**WHAT YOU HAVE TO DO**. Using the listing that follows, report how many lines include the word "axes", and add no other words.
+ + + +
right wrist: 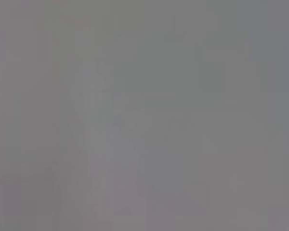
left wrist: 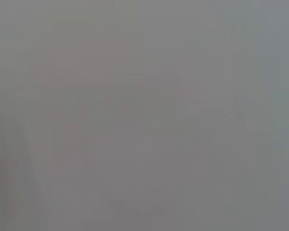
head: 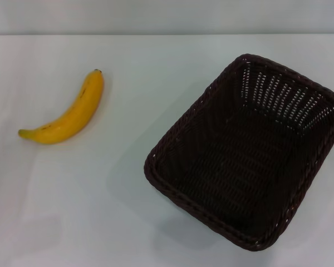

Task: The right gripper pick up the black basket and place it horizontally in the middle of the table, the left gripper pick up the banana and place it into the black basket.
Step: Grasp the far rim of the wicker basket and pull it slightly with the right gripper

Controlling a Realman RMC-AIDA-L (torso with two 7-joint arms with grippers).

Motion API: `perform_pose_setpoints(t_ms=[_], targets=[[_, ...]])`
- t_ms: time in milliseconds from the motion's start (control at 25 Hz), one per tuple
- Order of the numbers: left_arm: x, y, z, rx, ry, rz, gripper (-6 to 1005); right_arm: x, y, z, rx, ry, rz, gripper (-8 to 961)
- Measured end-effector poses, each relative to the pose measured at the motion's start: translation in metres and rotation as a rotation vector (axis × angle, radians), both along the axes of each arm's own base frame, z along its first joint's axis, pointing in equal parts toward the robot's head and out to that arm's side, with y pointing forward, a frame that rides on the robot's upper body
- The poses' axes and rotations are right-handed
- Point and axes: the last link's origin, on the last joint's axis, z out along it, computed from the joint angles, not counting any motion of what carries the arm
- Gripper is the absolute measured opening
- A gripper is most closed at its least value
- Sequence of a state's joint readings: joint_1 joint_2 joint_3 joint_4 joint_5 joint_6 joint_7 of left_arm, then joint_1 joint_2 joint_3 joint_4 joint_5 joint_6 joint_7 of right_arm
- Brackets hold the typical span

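Note:
The black basket (head: 246,151) is a large dark woven rectangle lying at an angle on the right half of the white table (head: 128,211); it is empty. The yellow banana (head: 67,114) lies on the table at the left, its dark tip toward the back, well apart from the basket. Neither the left gripper nor the right gripper shows in the head view. Both wrist views show only a plain grey blur, with no fingers or objects.
The table's far edge meets a pale wall (head: 167,16) at the back. Bare tabletop lies between the banana and the basket and along the front left.

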State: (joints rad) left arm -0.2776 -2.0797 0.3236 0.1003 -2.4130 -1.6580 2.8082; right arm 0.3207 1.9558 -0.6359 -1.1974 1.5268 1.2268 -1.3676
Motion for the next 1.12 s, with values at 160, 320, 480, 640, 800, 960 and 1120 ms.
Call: perform_pose_setpoints(t_ms=[160, 320, 480, 640, 800, 960, 1120], targets=[[-0.001, -0.002, -0.001, -0.001, -0.011, -0.002, 881, -0.039, 0.015, 0.007, -0.093, -0.118, -0.063, 774], [-0.002, -0.004, -0.001, -0.002, -0.017, 0.001, 881, -0.084, 0.033, -0.003, -0.248, -0.246, -0.088, 768], [-0.002, -0.005, -0.001, -0.003, -0.018, 0.002, 881, -0.118, 0.044, -0.008, -0.364, -0.267, -0.076, 766], [-0.002, -0.004, -0.002, -0.006, -0.017, -0.003, 881, -0.139, 0.056, -0.015, -0.511, -0.307, -0.154, 759], [-0.002, -0.009, -0.001, -0.003, -0.026, -0.01, 882, -0.149, 0.08, -0.045, -0.683, -0.39, -0.324, 747], [-0.003, -0.015, -0.002, 0.0, -0.027, -0.011, 882, -0.157, 0.091, -0.064, -0.759, -0.44, -0.363, 734], [-0.004, -0.017, -0.003, -0.003, -0.029, -0.007, 882, -0.165, 0.1, -0.095, -0.874, -0.524, -0.393, 722]])
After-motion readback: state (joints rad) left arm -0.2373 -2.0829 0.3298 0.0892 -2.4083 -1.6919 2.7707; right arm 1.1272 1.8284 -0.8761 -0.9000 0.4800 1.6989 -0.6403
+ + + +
**SOLUTION TO THIS TASK**. 3